NERMEEN SHAIKH: Oksana, there have been, of course, as you know, accusations of alleged war crimes — although, of course, much fewer in number — by Ukrainian forces. What do these allegations reveal about you? What have you discovered about the alleged war crimes committed by both Russian and Ukrainian forces in your investigations?

OKSANA POKALCHUK:Now, many territories where war crimes are alleged to have been committed or are currently being committed are under occupation. We must wait for the moment when Amnesty will be there. Ukrainian and international investigators will also be able to access this area to conduct investigation. It is impossible to determine whether war crimes have been committed without being present on the ground and collecting evidence. I mean, we can’t — in my opinion, we can’t presume it.

Of course, there are no war where there are one party of the war would be — I don’t know — will not violate international humanitarian law, and another part will. Of course, we have to face that, of course, Ukrainian army — I mean, we will find these evidences. But so far, we don’t have enough evidences to talk about it in legal terms. We will wait for liberation of the occupied territories and then go to the territory to gather information and evidence.

AMY GOODMAN:Pramila Patten, we conclude by saying that Ukraine was already a leading country in Europe when it comes to human trafficking. This is something you have also addressed. You can also describe the issue and the steps you took to address it.

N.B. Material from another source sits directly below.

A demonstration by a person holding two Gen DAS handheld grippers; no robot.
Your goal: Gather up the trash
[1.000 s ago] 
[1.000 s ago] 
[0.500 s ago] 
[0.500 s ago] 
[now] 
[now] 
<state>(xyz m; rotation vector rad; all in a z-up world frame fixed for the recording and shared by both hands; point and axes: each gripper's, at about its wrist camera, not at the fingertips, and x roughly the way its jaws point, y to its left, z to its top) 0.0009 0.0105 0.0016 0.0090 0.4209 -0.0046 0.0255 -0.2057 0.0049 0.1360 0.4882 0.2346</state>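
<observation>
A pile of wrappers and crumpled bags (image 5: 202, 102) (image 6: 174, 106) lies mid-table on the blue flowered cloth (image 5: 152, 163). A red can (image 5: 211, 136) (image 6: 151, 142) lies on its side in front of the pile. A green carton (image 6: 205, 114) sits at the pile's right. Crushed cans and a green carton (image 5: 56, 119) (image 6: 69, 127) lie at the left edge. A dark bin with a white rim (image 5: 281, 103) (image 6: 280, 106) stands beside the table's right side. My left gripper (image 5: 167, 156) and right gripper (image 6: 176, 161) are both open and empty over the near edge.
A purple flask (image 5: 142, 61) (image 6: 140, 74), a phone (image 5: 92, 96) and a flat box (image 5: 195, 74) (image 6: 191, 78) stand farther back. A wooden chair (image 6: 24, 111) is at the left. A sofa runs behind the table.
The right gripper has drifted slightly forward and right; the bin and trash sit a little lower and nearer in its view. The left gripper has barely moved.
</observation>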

PRAMILA PATTEN:With the displacement of nearly 14 million people over the past 100 days, mostly women, and 6.8 million children fleeing across borders, I see a human trafficking crisis within an humanitarian crisis. Human trafficking is not a separate problem. It is a symptom that a refugee crises breeds the exact conditions that humantraffickers prey on: economic impoverishment, and a lack or better options. From 2014, we know how human trafficking flourishes, both in Ukraine and the region. Human trafficking is a serious organized crime that crosses cultures, time zones, and geography. We also know that war for predators and human traffickers is not a tragedy; it is an opportunity.

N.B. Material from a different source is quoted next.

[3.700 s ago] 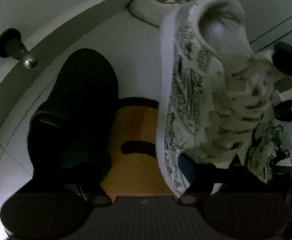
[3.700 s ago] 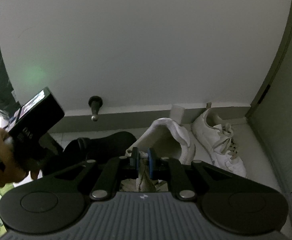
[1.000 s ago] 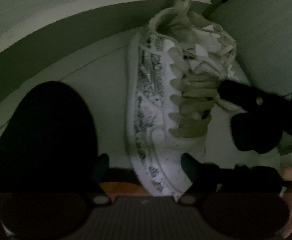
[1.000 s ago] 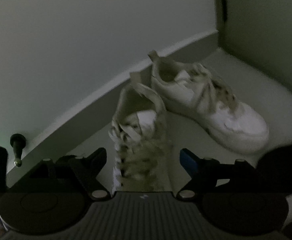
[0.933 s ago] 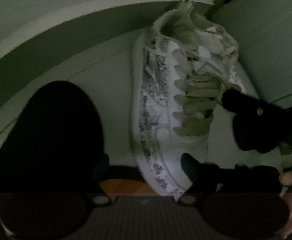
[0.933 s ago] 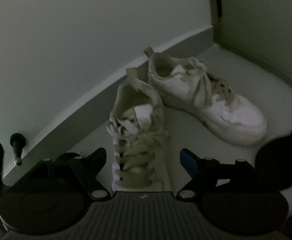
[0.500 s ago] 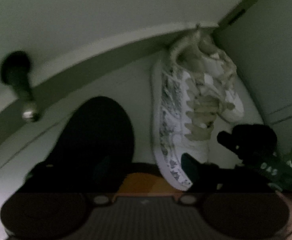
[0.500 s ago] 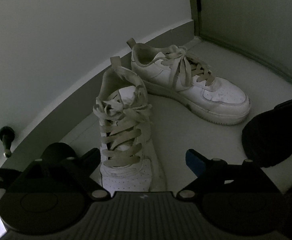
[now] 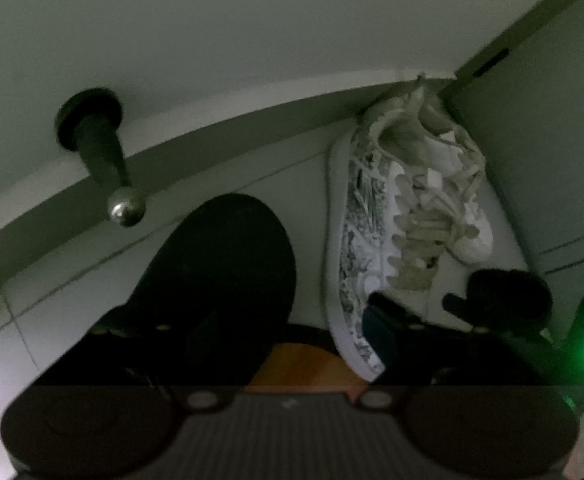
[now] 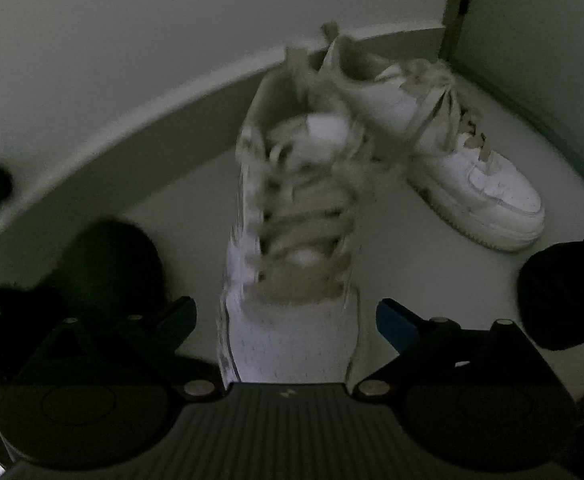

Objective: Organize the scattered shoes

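Floor (image 10: pixel 432 280): pale tiles meeting a grey skirting board in a dim corner.
Black shoe (image 9: pixel 212 288): lies on the floor, left of the patterned sneaker, its near part between the left claw's fingers; whether the pads press it is too dark to tell.
Patterned sneaker (image 10: pixel 292 240): white, beige laces, heel toward the wall, toe between the right claw's fingers.
Plain white sneaker (image 10: pixel 472 172): just right of the patterned one, heel in the corner, toe angled outward.
Right claw (image 10: pixel 286 322): jaws opening, spread wide on both sides of the toe, pads off it.
Left claw (image 9: pixel 288 332): jaws stand wide; grip unclear.
Door stopper (image 9: pixel 104 160): black, metal-tipped, juts from the skirting.
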A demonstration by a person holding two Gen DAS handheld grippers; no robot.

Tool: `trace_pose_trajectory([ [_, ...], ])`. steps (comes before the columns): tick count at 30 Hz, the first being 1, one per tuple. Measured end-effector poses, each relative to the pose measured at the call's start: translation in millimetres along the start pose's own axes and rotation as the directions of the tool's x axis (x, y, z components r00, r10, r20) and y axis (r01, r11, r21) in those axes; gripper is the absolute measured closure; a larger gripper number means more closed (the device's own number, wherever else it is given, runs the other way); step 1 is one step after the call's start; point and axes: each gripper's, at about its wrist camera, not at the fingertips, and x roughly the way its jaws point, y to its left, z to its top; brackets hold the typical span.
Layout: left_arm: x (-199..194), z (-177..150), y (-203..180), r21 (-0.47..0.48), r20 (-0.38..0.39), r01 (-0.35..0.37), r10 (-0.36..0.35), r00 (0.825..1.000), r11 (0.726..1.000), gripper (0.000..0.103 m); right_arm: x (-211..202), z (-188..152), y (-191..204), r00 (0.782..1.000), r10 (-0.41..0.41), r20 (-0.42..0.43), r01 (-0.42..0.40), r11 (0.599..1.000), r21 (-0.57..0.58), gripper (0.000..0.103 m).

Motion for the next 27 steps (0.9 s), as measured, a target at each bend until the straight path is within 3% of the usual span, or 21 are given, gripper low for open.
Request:
trace_pose_trajectory([
  [5,6,-1,-2,0.006,-0.003,0.005,-0.005,1.000,1.000,0.021,12,-15,-1,0.997,-0.026,-0.071,0.025,1.000,-0.018,0.011],
  [9,5,-2,-4,0.020,-0.003,0.003,-0.003,1.000,1.000,0.021,11,-19,-8,0.998,-0.026,-0.063,0.024,0.999,-0.039,0.012],
  [15,6,-3,-5,0.032,-0.001,-0.005,0.005,1.000,0.999,0.021,5,-25,-38,0.992,-0.109,-0.057,0.108,0.994,-0.015,0.017],
  [23,10,-5,-12,0.075,-0.005,-0.026,0.026,1.000,0.997,0.021,5,-24,-76,0.994,-0.091,-0.061,0.090,0.996,-0.016,0.017],
  [27,7,-5,-12,0.082,-0.005,-0.019,0.020,1.000,0.996,0.022,1,-25,-81,0.998,-0.061,-0.023,0.060,0.998,-0.016,0.016],
])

In both Poland and Moldova, I observed that most refugees live with their host communities. There are serious security and protection issues in both countries. These reception centers are managed by volunteers with a minimal presence from the United Nations agencies. There is no oversight over accommodation offered by private citizens and there is no oversight of transportation arrangements. These are serious concerns. Although the reception centers were offered by the local government, they have been run by a variety of volunteers who offer services. From what I saw, they had little or no experience in supporting victims, victims, or persons at-risk of trafficking.

It is also evident that the refugee-receiving country are overwhelmed. They need urgent support to be able allocate sufficient resources to support responses, as even service providers and non-governmental organizations have limited capacity to provide adequate and safe response.

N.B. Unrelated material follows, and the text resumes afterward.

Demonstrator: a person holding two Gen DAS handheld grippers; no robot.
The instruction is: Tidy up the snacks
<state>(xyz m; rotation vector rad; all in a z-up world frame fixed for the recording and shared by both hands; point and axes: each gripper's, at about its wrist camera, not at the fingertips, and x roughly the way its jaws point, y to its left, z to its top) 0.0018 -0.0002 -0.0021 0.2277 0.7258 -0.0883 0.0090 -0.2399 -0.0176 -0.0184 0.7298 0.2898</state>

Therefore, I believe that it is crucial that the international community mobilises to ensure that effective protection systems in all transit and destination countries as well as at all border crossings are in place. Given the complexity and multiple dimensions of transnational organized crime, and the need for a coordinated and holistic response, it is imperative that humanitarian partners, law enforcement agencies and border forces, as well as political leaders, work together to provide a cross-border response. When I briefed Security Council on Monday, I called for a regional European compact to lead by the European Council. This is what I believe at this time.

AMY GOODMAN:Pramila Patten and Oksana Pkalchuk, the executive director of Amnesty International, Ukraine, want to thank Pramila Patten for being with them.